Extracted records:

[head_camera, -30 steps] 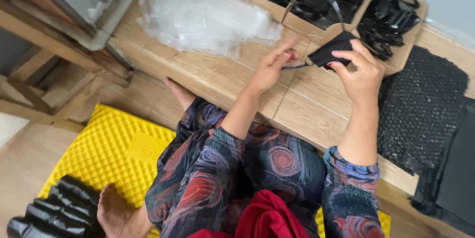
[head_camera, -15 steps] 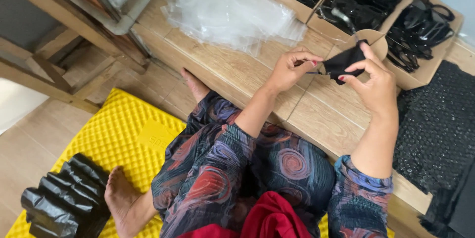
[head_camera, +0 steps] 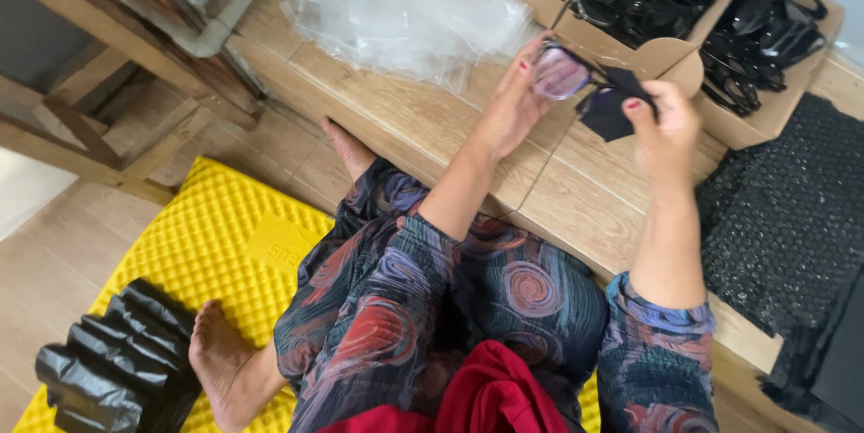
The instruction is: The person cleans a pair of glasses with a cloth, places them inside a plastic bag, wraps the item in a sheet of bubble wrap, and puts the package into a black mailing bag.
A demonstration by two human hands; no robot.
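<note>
Your left hand (head_camera: 508, 109) holds a pair of dark-framed spectacles with pale tinted lenses (head_camera: 567, 75) up over the light wooden desk (head_camera: 423, 127), its grip closed on the outer end of the frame beside the left lens. Your right hand (head_camera: 664, 127) pinches a small black wiping cloth (head_camera: 610, 109) between thumb and fingers, grip closed on it, and the cloth lies against the other end of the spectacles, covering that side. The frame's long axis runs roughly across from one hand to the other, slightly tilted down toward the right hand; one lens faces up toward the camera. Whether the temples are folded you cannot tell from here.

Taking the spectacles as the landmark: just beyond them stand open brown cardboard boxes (head_camera: 661, 57) filled with more dark spectacles (head_camera: 648, 10), the nearest flap just behind the cloth. Beyond and to the left lies a loose pile of clear plastic bags (head_camera: 405, 5) on the desk. To the right, well apart, a sheet of black bubble wrap (head_camera: 783, 217) drapes over the desk's edge. Below, near your lap, your patterned trousers (head_camera: 423, 307) and a red cloth (head_camera: 490, 397) show; farther left on the floor lie a yellow dimpled foam mat (head_camera: 198, 244) and a folded black plastic bundle (head_camera: 112, 365) by your bare foot (head_camera: 216, 352).

Nothing stands between the two hands and the spectacles.
</note>
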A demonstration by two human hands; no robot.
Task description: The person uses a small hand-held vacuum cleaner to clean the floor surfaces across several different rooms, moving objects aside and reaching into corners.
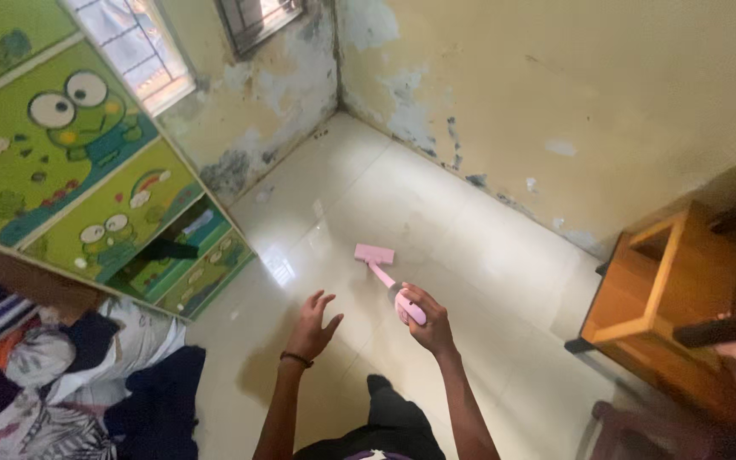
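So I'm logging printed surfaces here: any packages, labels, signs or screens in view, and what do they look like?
No packages, signs or screens show.
Drawer cabinet, left by the wall: green fronts printed with cartoon frogs and rainbows.
Pink handheld tool, in the right hand: no label visible.

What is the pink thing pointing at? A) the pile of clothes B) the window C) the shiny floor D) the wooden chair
C. The right hand holds the pink handheld vacuum with its flat head angled down toward the glossy tiled floor, while the left hand hangs open and empty beside it.
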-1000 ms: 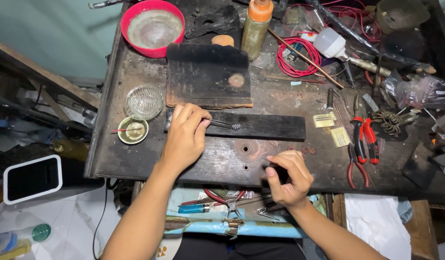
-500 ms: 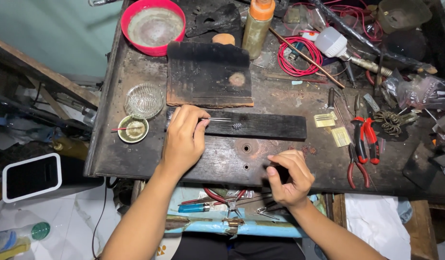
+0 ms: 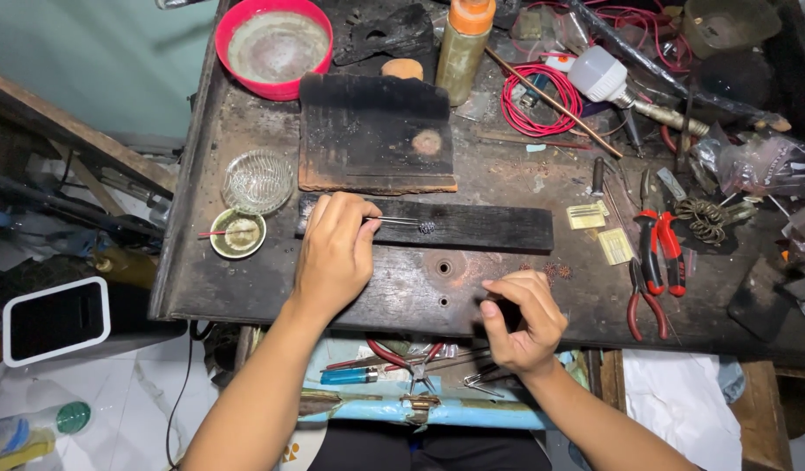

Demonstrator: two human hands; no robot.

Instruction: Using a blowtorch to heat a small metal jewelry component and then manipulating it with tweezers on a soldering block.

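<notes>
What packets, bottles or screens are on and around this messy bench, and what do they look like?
Tablet: left of the bench, low down; white frame, dark blank screen.
Bottle: top centre of the bench; tall, olive green, orange cap.
Plastic bag: right edge of the bench; clear, crumpled.
Yellow packets: right of the black strip; two small, flat, pale yellow.
Lying bottle: floor, bottom left; clear, green cap.
</notes>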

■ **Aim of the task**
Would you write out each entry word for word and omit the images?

■ **Response area**
[head_camera, -30 steps] 
[head_camera, -15 steps] 
[head_camera, +0 steps] 
The instruction is: The person cleans a pair of glasses with a cloth, places them inside a plastic bag, wraps the item in a sheet of bubble wrap, and puts the package into a black mailing bag.
A demonstration by two human hands; no robot.
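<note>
Your left hand (head_camera: 508, 109) holds a pair of dark-framed spectacles with pale tinted lenses (head_camera: 567, 75) up over the light wooden desk (head_camera: 423, 127), its grip closed on the outer end of the frame beside the left lens. Your right hand (head_camera: 664, 127) pinches a small black wiping cloth (head_camera: 610, 109) between thumb and fingers, grip closed on it, and the cloth lies against the other end of the spectacles, covering that side. The frame's long axis runs roughly across from one hand to the other, slightly tilted down toward the right hand; one lens faces up toward the camera. Whether the temples are folded you cannot tell from here.

Taking the spectacles as the landmark: just beyond them stand open brown cardboard boxes (head_camera: 661, 57) filled with more dark spectacles (head_camera: 648, 10), the nearest flap just behind the cloth. Beyond and to the left lies a loose pile of clear plastic bags (head_camera: 405, 5) on the desk. To the right, well apart, a sheet of black bubble wrap (head_camera: 783, 217) drapes over the desk's edge. Below, near your lap, your patterned trousers (head_camera: 423, 307) and a red cloth (head_camera: 490, 397) show; farther left on the floor lie a yellow dimpled foam mat (head_camera: 198, 244) and a folded black plastic bundle (head_camera: 112, 365) by your bare foot (head_camera: 216, 352).

Nothing stands between the two hands and the spectacles.
</note>
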A demonstration by two human hands; no robot.
Task description: The person uses a small hand-held vacuum cleaner to clean the floor surfaces across several different rooms, moving objects aside and reaching into corners.
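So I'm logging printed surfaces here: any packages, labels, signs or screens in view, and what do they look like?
No packages, signs or screens show.
Drawer cabinet, left by the wall: green fronts printed with cartoon frogs and rainbows.
Pink handheld tool, in the right hand: no label visible.

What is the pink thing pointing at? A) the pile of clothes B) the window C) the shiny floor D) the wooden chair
C. The right hand holds the pink handheld vacuum with its flat head angled down toward the glossy tiled floor, while the left hand hangs open and empty beside it.
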-1000 ms: 
-500 ms: 
+0 ms: 

Demonstrator: two human hands; no robot.

Instruction: Using a blowtorch to heat a small metal jewelry component and then manipulating it with tweezers on a soldering block.

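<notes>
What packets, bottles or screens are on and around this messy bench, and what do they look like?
Tablet: left of the bench, low down; white frame, dark blank screen.
Bottle: top centre of the bench; tall, olive green, orange cap.
Plastic bag: right edge of the bench; clear, crumpled.
Yellow packets: right of the black strip; two small, flat, pale yellow.
Lying bottle: floor, bottom left; clear, green cap.
</notes>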

There is no more to the exercise.